Ban Ki Moon maintient ses propos et annule sa visite au Maroc
En fin de semaine dernière, Rabat a accusé Ban Ki-moon d’avoir manqué à son devoir de neutralité en utilisant le mot “occupation” pour qualifier la présence marocaine au Sahara Occidental, territoire contrôlé par le royaume chérifien depuis 1975, souligne Reuters, qui ajoute que mardi, le gouvernement marocain a informé les Nations Unies qu’il réduirait les effectifs de la mission de l’ONU au Sahara Occidental tout en menaçant de se retirer des missions de maintien de la paix de l’ONU en réaction aux propos de Ban Ki-moon.
Au lendemain de la décision du royaume de réduire sa contribution à la Minurso, en signe de protestation aux propos de Ban Ki-moon sur le Sahara, jugés partiaux par Rabat, le secrétaire général de l’Organisation des nations unies n’a pas tardé à réagir.
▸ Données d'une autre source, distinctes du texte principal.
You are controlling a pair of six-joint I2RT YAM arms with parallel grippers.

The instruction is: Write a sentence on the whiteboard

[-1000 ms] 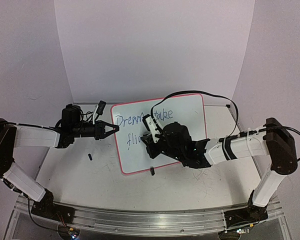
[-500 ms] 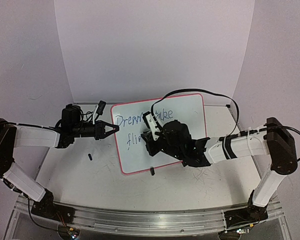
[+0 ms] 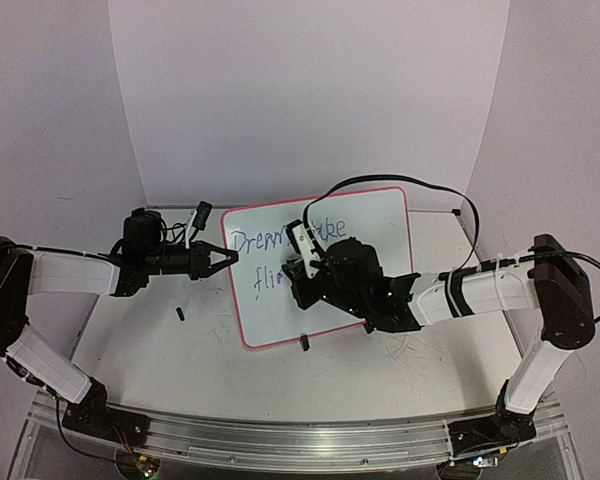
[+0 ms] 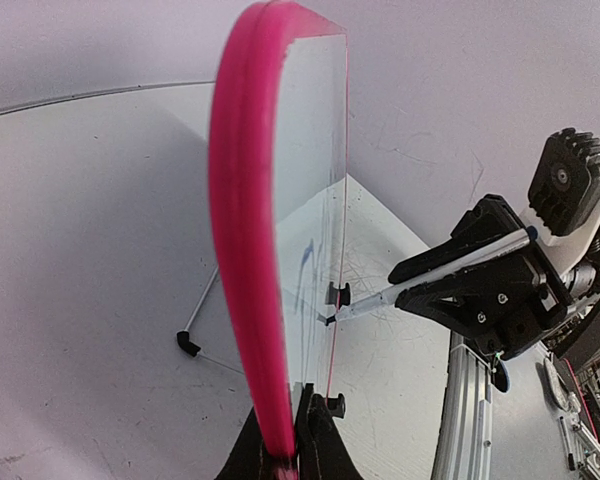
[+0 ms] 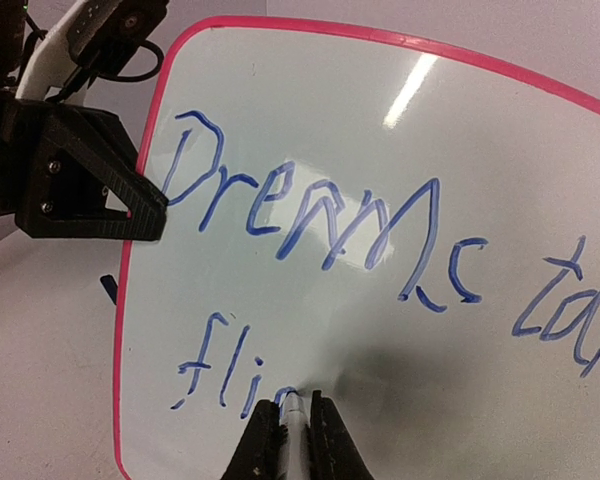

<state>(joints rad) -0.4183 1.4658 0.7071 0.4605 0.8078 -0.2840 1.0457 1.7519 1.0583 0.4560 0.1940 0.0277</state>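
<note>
Left jaws clenched on whiteboard [image 3: 380, 230] left rim. Right jaws grasping marker [image 5: 294, 412], tip touching whiteboard's lower written line.

I read the whiteboard [image 3: 378, 215] mid-table: pink rim, rounded corners, blue script "Dreams take" above a line starting "fli".

Whiteboard [image 3: 375, 235] at mid table [image 3: 160, 370]. At its left edge, left gripper [image 3: 230, 258], clamped on the rim. Over its near middle, right gripper [image 5: 293, 412] (marker [image 4: 380, 297] pinched between the fingers), tip touching the board below the upper written line. Left of the board, small dark piece [image 3: 180, 313] on the table.
</note>
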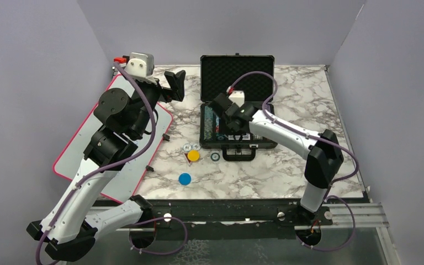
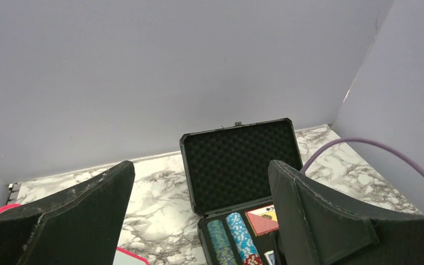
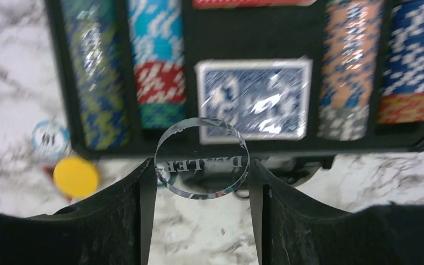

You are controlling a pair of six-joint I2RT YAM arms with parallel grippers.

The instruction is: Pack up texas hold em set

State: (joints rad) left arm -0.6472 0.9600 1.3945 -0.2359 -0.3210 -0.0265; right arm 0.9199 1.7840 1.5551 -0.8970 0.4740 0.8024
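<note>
The black briefcase (image 1: 237, 73) stands open at the back centre, its lid upright; the left wrist view shows its foam lid (image 2: 240, 160). Rows of poker chips (image 3: 157, 61), a blue card deck (image 3: 254, 99) and a red deck (image 2: 262, 221) lie in its base. My right gripper (image 1: 229, 118) hovers over the case's front edge, shut on a clear round "DEALER" button (image 3: 201, 157) held by its rim between the fingertips (image 3: 143, 182). My left gripper (image 1: 175, 83) is open and empty, raised above the table left of the case, also in its wrist view (image 2: 201, 210).
In front of the case lie a yellow button (image 1: 193, 155), a blue button (image 1: 184, 178), two white buttons (image 1: 191, 147) and another round piece (image 1: 215, 156). The yellow one also shows in the right wrist view (image 3: 76, 176). A red-edged whiteboard (image 1: 124, 179) lies at the left under my left arm.
</note>
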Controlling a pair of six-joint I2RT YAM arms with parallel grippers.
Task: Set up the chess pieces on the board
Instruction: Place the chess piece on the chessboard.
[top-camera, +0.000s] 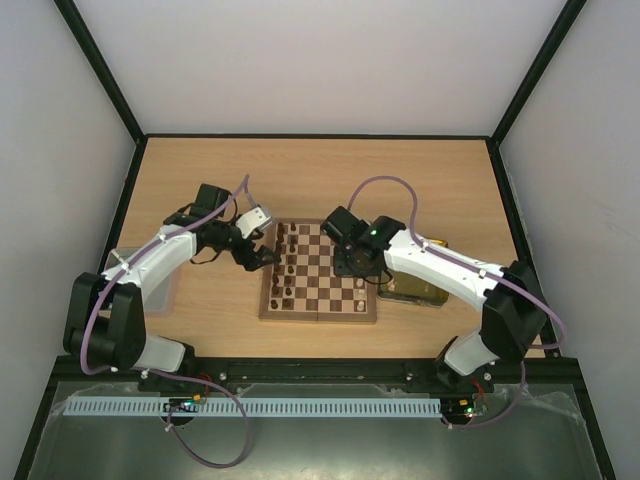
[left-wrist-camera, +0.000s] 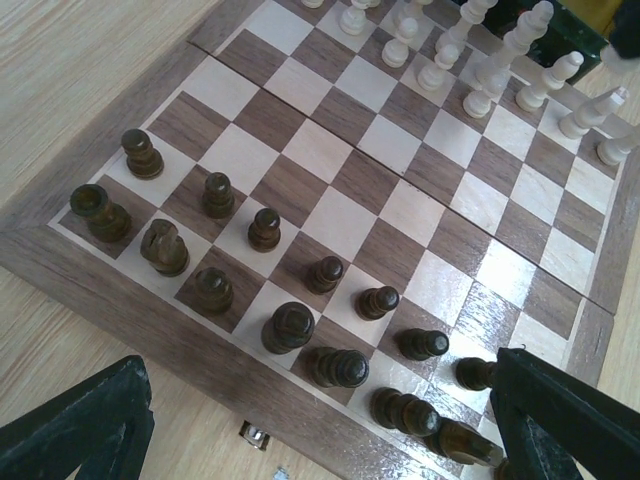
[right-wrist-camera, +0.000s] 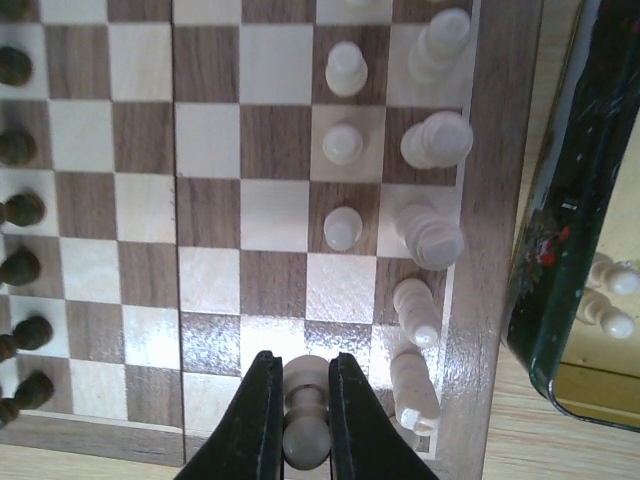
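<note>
The two arms rise from their bases at the near edge of the light wooden table (top-camera: 320, 170). Just beyond them, between the arms, the square wooden chessboard of dark-brown and light-tan checks (top-camera: 318, 316) lies flat.

The right gripper (right-wrist-camera: 304, 362) reaches over the board's right side. Its black fingers (right-wrist-camera: 262, 420) are drawn in narrowly and clamp a small pale cream pawn (right-wrist-camera: 305, 438) by its sides. The pawn hangs over the second file in from the brown rim; whether its base touches the square cannot be told. Further along that file three more cream pawns (right-wrist-camera: 342, 228) stand upright, with one bare light square between them and the held pawn. The taller cream pieces (right-wrist-camera: 432, 240) line the file next to the rim. Just beside that rim sits a dark-rimmed tray with a yellow floor (right-wrist-camera: 560, 250), and two cream pieces (right-wrist-camera: 608, 315) lie in it.

The left gripper (left-wrist-camera: 318, 360) hovers at the board's left edge, its fingers (left-wrist-camera: 80, 425) spread wide and holding nothing. Below it the dark brown pieces (left-wrist-camera: 288, 328) stand in two rows along that side. The middle files are bare, and the cream side shows at the far edge of the left wrist view.
</note>
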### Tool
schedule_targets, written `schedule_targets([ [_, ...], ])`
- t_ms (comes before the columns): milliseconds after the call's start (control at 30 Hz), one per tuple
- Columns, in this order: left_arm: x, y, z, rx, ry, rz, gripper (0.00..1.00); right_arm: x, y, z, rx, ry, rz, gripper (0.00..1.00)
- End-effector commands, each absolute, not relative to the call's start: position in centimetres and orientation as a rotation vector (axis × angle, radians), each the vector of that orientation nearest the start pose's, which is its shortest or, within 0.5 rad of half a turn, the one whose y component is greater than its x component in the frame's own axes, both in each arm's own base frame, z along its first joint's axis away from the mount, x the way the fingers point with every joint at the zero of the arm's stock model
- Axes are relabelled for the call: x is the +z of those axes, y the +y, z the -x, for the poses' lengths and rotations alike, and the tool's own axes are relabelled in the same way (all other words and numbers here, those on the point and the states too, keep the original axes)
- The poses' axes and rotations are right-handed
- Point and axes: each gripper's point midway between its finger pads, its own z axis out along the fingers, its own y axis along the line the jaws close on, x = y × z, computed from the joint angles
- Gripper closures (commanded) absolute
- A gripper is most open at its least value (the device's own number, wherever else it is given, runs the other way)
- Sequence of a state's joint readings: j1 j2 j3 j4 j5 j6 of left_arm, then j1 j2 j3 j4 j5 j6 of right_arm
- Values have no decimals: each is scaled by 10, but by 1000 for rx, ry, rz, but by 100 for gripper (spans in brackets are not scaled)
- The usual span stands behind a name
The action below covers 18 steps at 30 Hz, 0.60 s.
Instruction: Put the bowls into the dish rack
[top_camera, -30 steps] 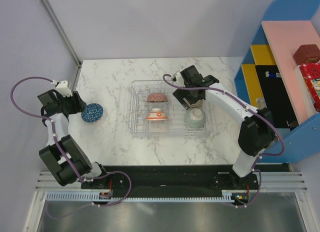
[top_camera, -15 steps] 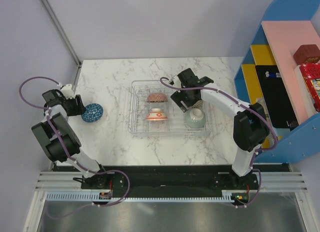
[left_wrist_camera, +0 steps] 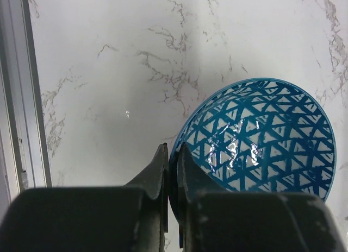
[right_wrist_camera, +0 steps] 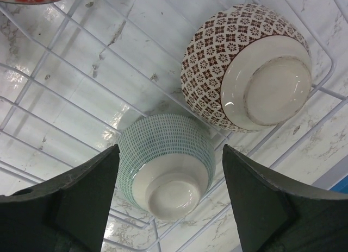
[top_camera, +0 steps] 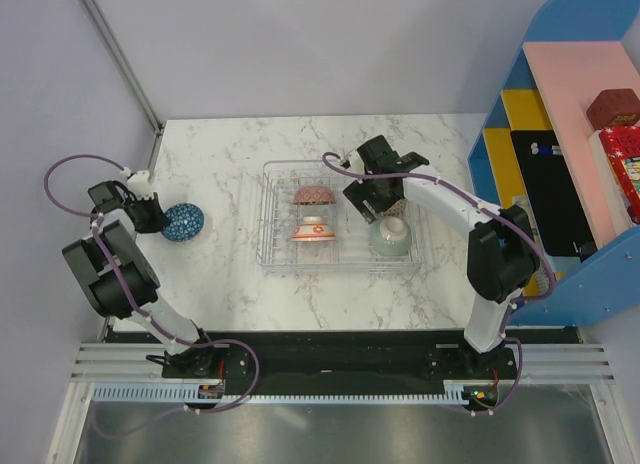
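Note:
A blue lattice bowl (top_camera: pixel 185 222) (left_wrist_camera: pixel 261 138) lies tilted on the marble at the left. My left gripper (top_camera: pixel 142 213) (left_wrist_camera: pixel 171 151) is shut on its rim, one finger inside and one outside. The clear dish rack (top_camera: pixel 340 267) stands mid-table and holds a red-patterned bowl (top_camera: pixel 313 195), a red-orange and white bowl (top_camera: pixel 312 229) and a pale green bowl (top_camera: pixel 390 239) (right_wrist_camera: pixel 163 159). A brown-lattice bowl (right_wrist_camera: pixel 244 67) lies upside down beside the green one. My right gripper (top_camera: pixel 378 199) (right_wrist_camera: pixel 169 150) hovers open above the upturned green bowl, holding nothing.
A blue shelf unit (top_camera: pixel 560 134) with red boxes stands at the right edge of the table. A metal rail (left_wrist_camera: pixel 16 100) runs along the table's left edge, close to the blue bowl. The rack's wires (right_wrist_camera: pixel 81 83) cross under the right gripper.
My left gripper has shut on the blue bowl's rim, and the left arm has swung in toward the table's left edge. The right gripper has shifted slightly over the rack.

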State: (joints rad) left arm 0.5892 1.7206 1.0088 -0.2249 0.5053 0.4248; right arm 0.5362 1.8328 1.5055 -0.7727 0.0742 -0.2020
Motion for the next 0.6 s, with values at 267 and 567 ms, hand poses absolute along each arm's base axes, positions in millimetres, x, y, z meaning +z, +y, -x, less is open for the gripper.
schedule_targets([
  [267, 110, 131, -359, -213, 2231, -84, 98, 101, 182, -355, 237, 2593, 830, 20],
  [567, 212, 78, -377, -210, 2032, -229, 98, 87, 191, -304, 482, 2665, 950, 22],
])
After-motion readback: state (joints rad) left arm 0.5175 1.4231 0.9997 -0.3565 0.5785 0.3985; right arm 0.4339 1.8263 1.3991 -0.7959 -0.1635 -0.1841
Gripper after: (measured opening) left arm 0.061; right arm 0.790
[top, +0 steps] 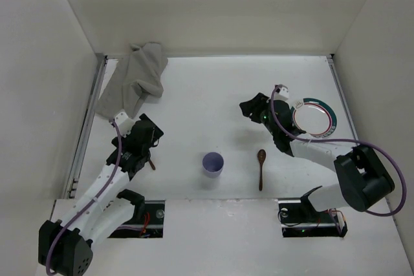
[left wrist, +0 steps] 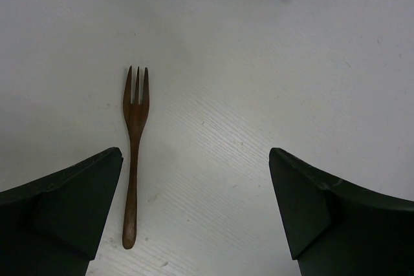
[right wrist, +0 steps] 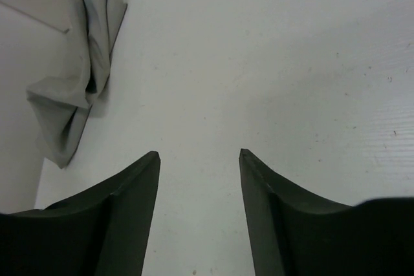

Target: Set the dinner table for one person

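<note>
The white dinner table holds a crumpled grey cloth mat at the far left corner, a plate with a green and purple rim at the right, a lilac cup and a brown wooden spoon near the front. A brown wooden fork lies on the table by my left gripper's left finger, tines pointing away. My left gripper is open and empty above it; it also shows in the left wrist view. My right gripper is open and empty left of the plate, seen too in the right wrist view.
White walls enclose the table on three sides. Metal rails run along the side edges. The grey cloth shows far ahead in the right wrist view. The arm bases sit at the near edge.
</note>
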Controlling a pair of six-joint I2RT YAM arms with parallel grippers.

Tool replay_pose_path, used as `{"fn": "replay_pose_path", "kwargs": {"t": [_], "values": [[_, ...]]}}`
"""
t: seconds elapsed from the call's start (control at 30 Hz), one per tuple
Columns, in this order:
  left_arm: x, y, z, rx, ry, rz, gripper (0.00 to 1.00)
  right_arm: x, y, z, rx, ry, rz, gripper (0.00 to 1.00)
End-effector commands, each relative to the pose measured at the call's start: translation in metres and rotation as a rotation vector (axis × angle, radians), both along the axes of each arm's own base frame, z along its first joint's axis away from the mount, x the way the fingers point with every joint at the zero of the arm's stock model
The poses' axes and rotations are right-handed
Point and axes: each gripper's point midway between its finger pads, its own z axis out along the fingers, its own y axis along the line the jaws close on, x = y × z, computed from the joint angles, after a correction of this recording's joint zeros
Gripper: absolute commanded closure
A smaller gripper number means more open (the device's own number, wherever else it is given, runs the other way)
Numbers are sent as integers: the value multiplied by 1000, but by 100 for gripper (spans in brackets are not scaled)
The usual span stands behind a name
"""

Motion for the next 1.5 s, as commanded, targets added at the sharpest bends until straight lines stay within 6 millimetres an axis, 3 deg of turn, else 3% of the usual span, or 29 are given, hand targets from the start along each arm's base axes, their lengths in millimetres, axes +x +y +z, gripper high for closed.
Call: {"fn": "replay_pose_path", "kwargs": {"t": [0.0,0.23,0.37,0.43,0.53,0.6,0.63,0.7,0.73,0.8,0.93,1.07,1.13,1.2,1.33,1.47], "values": [[-3,2,3,8,-1,-19,0,4,2,23,31,-76,5,40],[7,-3,6,25,-30,-40,0,6,2,20,26,-73,5,39],[20,-12,24,15,-95,-64,0,7,-2,15,33,-64,-9,41],[27,-20,36,20,-133,-93,0,6,-2,18,31,-74,-2,52],[46,-26,54,27,-197,-113,0,4,1,20,20,-86,17,78],[60,-32,61,28,-222,-130,3,5,3,19,17,-80,23,85],[69,-36,65,35,-232,-144,14,4,4,18,14,-78,30,87],[87,-38,73,36,-258,-126,67,4,5,19,16,-78,40,87],[95,-35,76,37,-266,-96,81,3,6,21,18,-83,44,86],[113,-29,80,55,-264,-57,88,3,6,19,21,-83,43,82],[152,-9,86,102,-231,-4,85,3,-2,18,33,-85,22,66],[183,33,90,124,-229,135,59,6,1,11,33,-72,33,47],[203,39,92,135,-223,143,43,5,9,10,36,-62,65,45],[225,38,91,162,-198,122,36,2,12,14,47,-75,83,42],[251,41,74,197,-134,114,34,-1,8,19,57,-88,81,40],[263,39,46,199,-53,111,38,1,2,19,62,-88,69,40]]}}
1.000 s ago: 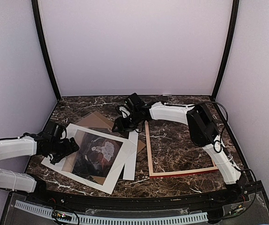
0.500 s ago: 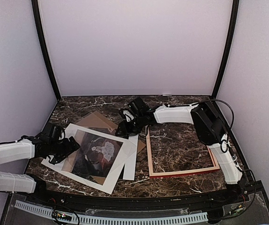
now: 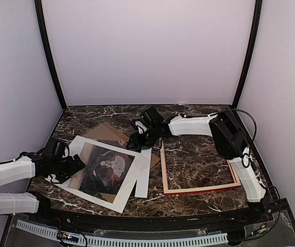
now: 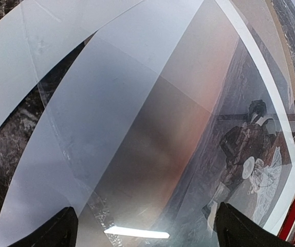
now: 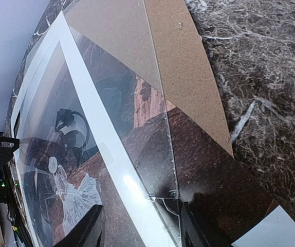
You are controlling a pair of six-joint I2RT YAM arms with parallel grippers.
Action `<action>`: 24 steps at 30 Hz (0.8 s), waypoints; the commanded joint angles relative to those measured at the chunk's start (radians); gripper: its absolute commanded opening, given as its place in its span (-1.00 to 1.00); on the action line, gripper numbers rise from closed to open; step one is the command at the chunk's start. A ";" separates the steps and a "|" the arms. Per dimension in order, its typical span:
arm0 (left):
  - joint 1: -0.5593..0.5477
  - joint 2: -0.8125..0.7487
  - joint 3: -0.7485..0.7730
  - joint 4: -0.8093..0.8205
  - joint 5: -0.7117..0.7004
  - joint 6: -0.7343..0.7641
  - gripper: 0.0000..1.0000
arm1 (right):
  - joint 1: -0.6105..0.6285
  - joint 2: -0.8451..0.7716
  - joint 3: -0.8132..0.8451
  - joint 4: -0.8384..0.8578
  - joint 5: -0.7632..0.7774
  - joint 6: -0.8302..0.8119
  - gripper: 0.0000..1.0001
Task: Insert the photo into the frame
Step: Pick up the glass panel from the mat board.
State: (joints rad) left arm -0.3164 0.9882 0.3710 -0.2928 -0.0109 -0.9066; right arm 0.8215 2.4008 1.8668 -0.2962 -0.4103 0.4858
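The photo [image 3: 106, 167] is laid face up on the table [image 3: 93, 114], left of the frame [image 3: 199, 189]. The left gripper [image 3: 71, 168] is positioned, released, over the photo's left margin. Whether the right gripper [image 3: 136, 139] is clenched cannot be told.

paper photo [image 3: 108, 168], wood-edged frame [image 3: 201, 189], glossy marble-look table [image 3: 93, 115]

left gripper [image 3: 71, 165] pulled back a little toward the near left edge, its arm sitting lower now, right gripper [image 3: 135, 140] and its arm slid slightly right
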 commanded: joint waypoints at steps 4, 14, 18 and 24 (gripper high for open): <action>0.000 0.067 -0.013 0.044 0.082 -0.017 0.92 | 0.022 0.004 -0.030 -0.038 0.011 0.021 0.01; 0.007 0.059 0.010 0.224 0.114 -0.020 0.89 | 0.033 -0.112 -0.232 0.094 0.004 0.090 -0.09; 0.019 0.071 0.028 0.258 0.125 -0.007 0.89 | 0.044 -0.141 -0.286 0.125 0.005 0.109 -0.11; 0.059 0.088 0.039 0.340 0.185 0.000 0.89 | 0.045 -0.179 -0.334 0.118 0.027 0.094 -0.13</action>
State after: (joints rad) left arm -0.2760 1.0710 0.3763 -0.0887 0.0757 -0.9165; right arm 0.8333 2.2398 1.5764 -0.1543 -0.3729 0.5701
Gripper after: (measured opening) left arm 0.944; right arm 0.441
Ila décidé d’annuler la visite qu’il devait effectuer en juillet prochain au Maroc. Une réaction attendue de la part du SG de l’Onu, en particulier après la manifestation qui a rassemblé plus de 3 millions de personnes à Rabat dont il était la cible, chose qui a suscité sa colère et l’a poussé à sortir de sa réserve.
En effet, le porte-parole de Ban Ki Moon a affirmé que ce dernier maintient les déclarations qu’il avait faites lors de son passage en Algérie et à Tidouf,selon lesuqelles le Maroc occupe le Sahara. Sur l’annulation de la contribution marocaine à la mission de la Minurso, Stéphane Dujarric a indiqué que l’ONU va prendre « les mesures nécessaires pour garantir que la Minurso puisse continuer à remplir son mandat » et « remplacer quelque 3 millions de dollars que le Maroc versait pour assurer le logement et la nourriture des casques bleus ».
Après une rencontre entre Ban Ki-moon et le ministre marocain des Affaires étrangères, le Secrétaire général de l’ONU a déploré cette démarche du royaume qui visait directement sa personne et son institution, en initiant et en validant cette marche de Rabat. Non content de cette nouvelle sortie de Ban Ki-moon qui s’est fâché contre les autorités marocaines, une autre marche a été initiée à Laâyoune et a rassemblé quelque 180 000 personnes.